#### Aim of the task
Retype word for word the first line of the listing and each line after it up to the line with "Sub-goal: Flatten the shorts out", with the pictures taken out.

#### Information supplied
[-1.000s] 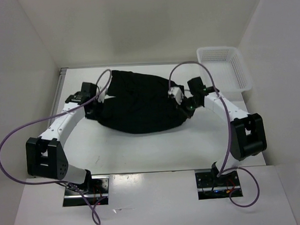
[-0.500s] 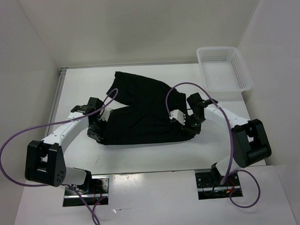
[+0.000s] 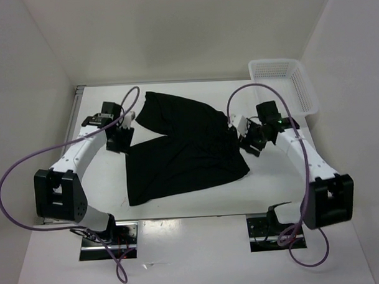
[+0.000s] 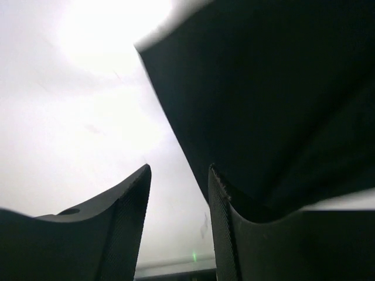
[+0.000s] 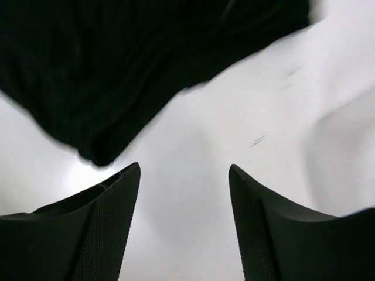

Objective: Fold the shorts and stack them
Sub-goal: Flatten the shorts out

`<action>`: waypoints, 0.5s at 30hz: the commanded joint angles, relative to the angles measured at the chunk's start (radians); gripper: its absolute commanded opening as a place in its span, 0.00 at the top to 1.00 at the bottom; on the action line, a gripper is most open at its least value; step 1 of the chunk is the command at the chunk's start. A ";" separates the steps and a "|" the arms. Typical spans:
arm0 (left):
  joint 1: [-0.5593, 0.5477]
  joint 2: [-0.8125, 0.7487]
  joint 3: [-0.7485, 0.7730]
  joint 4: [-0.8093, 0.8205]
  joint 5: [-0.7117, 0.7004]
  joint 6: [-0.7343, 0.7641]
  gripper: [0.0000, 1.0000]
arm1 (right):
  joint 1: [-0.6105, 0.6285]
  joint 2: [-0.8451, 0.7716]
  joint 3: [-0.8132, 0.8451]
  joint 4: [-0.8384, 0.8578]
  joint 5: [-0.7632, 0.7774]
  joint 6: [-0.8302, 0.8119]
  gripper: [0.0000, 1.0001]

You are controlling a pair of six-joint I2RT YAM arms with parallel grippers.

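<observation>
Now left fingers (image 4: pixel 126 213) and right fingers (image 5: pixel 108 202) both apart, empty; shorts (image 3: pixel 183 148) lie skewed between them, so a shallow pinch could catch one layer, bunching the fold.

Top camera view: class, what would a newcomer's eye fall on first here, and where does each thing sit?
The black shorts lie spread in the middle of the white table. The left gripper and right gripper flank them at either side, both open and empty. A white basket sits at the far right corner.
</observation>
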 commanded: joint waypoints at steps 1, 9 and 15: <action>0.039 0.094 0.072 0.240 -0.074 0.003 0.48 | 0.084 -0.154 0.055 0.176 -0.101 0.108 0.34; 0.009 0.300 0.071 0.297 -0.114 0.003 0.42 | 0.307 -0.038 -0.110 0.194 -0.049 0.058 0.38; 0.009 0.393 0.108 0.355 -0.137 0.003 0.39 | 0.327 0.029 -0.207 0.210 0.035 -0.040 0.41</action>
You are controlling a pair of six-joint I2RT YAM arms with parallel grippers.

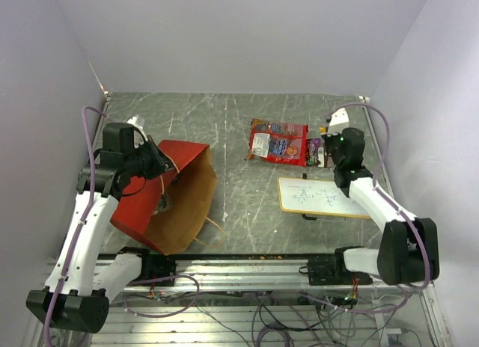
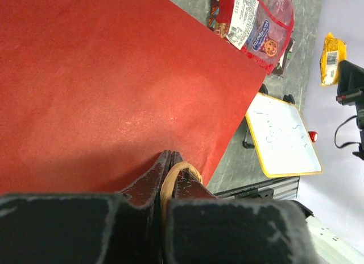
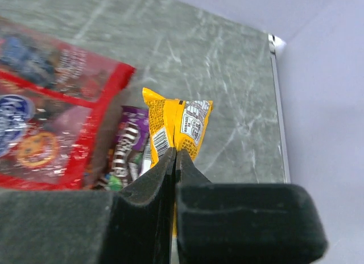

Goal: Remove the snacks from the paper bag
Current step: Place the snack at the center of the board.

#### Response area
[-1.000s] 
[-0.500s] 
[+0.000s] 
[+0.000s] 
[+0.000s] 

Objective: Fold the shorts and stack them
Sub-goal: Flatten the shorts out

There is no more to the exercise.